EXERCISE DETAILS: From top to bottom, return the listing exactly as it appears, omitting its images.

DATA SEGMENT:
--- --- ---
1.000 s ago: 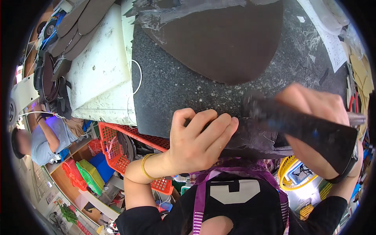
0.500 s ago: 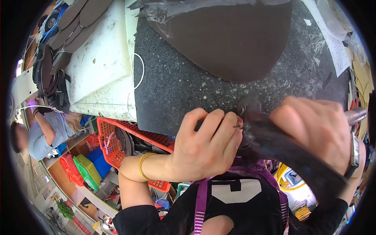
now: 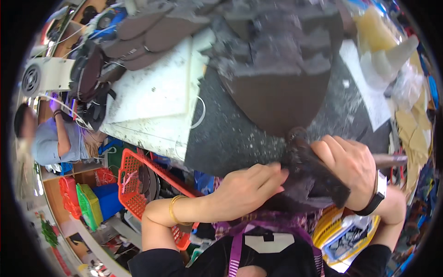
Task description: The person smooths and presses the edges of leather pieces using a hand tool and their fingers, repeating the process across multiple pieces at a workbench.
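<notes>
My right hand grips a hammer whose pale brown handle sticks out to the right of the fist. The dark hammer head slants from a rounded end at the bench down to a broad lower end. Beside it, my left hand has its fingers drawn together in a slightly blurred pinch. What lies between those fingertips is hidden. Dark material shows below the left fingertips and the hammer head. Just beyond my hands, a large dark brown sheet with a rounded near edge rests on the speckled black work mat.
Dark oval pieces overlap at the back left, by a white board. A red basket stands lower left, a yellow basket lower right. Clear plastic and paper line the right side. A person works at far left.
The view has shifted and takes in more of the bench. My right hand and the hammer have come in to the left. My left hand sits lower, with its fingers reaching further right.
</notes>
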Motion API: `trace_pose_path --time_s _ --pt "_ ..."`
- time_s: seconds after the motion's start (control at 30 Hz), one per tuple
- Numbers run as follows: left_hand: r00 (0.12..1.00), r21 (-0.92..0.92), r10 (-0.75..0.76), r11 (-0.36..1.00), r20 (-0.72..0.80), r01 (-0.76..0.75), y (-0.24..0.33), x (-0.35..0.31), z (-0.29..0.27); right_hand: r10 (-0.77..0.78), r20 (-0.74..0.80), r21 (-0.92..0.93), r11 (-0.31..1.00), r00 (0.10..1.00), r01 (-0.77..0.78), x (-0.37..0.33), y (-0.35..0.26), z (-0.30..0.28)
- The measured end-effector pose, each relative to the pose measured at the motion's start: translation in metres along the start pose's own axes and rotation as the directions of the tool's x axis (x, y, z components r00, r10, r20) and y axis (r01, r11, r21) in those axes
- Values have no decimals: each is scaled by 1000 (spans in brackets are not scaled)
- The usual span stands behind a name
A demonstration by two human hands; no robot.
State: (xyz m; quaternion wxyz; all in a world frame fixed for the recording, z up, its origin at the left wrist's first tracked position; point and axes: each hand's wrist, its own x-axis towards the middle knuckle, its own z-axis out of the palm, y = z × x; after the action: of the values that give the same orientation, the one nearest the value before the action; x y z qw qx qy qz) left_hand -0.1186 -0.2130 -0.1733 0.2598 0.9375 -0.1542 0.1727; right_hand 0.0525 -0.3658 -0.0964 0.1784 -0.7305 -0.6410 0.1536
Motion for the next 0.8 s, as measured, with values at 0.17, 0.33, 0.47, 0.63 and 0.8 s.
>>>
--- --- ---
RESPONSE BOX:
1.000 s ago: 
0.500 s ago: 
now: 
Task description: The person smooths and presses the edges of leather pieces using a hand tool and their fingers, repeating the process across multiple pieces at a workbench.
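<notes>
My right hand grips a hammer whose pale brown handle sticks out to the right of the fist. The dark hammer head slants from a rounded end at the bench down to a broad lower end. Beside it, my left hand has its fingers drawn together in a slightly blurred pinch. What lies between those fingertips is hidden. Dark material shows below the left fingertips and the hammer head. Just beyond my hands, a large dark brown sheet with a rounded near edge rests on the speckled black work mat.
Dark oval pieces overlap at the back left, by a white board. A red basket stands lower left, a yellow basket lower right. Clear plastic and paper line the right side. A person works at far left.
The view has shifted and takes in more of the bench. My right hand and the hammer have come in to the left. My left hand sits lower, with its fingers reaching further right.
</notes>
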Motion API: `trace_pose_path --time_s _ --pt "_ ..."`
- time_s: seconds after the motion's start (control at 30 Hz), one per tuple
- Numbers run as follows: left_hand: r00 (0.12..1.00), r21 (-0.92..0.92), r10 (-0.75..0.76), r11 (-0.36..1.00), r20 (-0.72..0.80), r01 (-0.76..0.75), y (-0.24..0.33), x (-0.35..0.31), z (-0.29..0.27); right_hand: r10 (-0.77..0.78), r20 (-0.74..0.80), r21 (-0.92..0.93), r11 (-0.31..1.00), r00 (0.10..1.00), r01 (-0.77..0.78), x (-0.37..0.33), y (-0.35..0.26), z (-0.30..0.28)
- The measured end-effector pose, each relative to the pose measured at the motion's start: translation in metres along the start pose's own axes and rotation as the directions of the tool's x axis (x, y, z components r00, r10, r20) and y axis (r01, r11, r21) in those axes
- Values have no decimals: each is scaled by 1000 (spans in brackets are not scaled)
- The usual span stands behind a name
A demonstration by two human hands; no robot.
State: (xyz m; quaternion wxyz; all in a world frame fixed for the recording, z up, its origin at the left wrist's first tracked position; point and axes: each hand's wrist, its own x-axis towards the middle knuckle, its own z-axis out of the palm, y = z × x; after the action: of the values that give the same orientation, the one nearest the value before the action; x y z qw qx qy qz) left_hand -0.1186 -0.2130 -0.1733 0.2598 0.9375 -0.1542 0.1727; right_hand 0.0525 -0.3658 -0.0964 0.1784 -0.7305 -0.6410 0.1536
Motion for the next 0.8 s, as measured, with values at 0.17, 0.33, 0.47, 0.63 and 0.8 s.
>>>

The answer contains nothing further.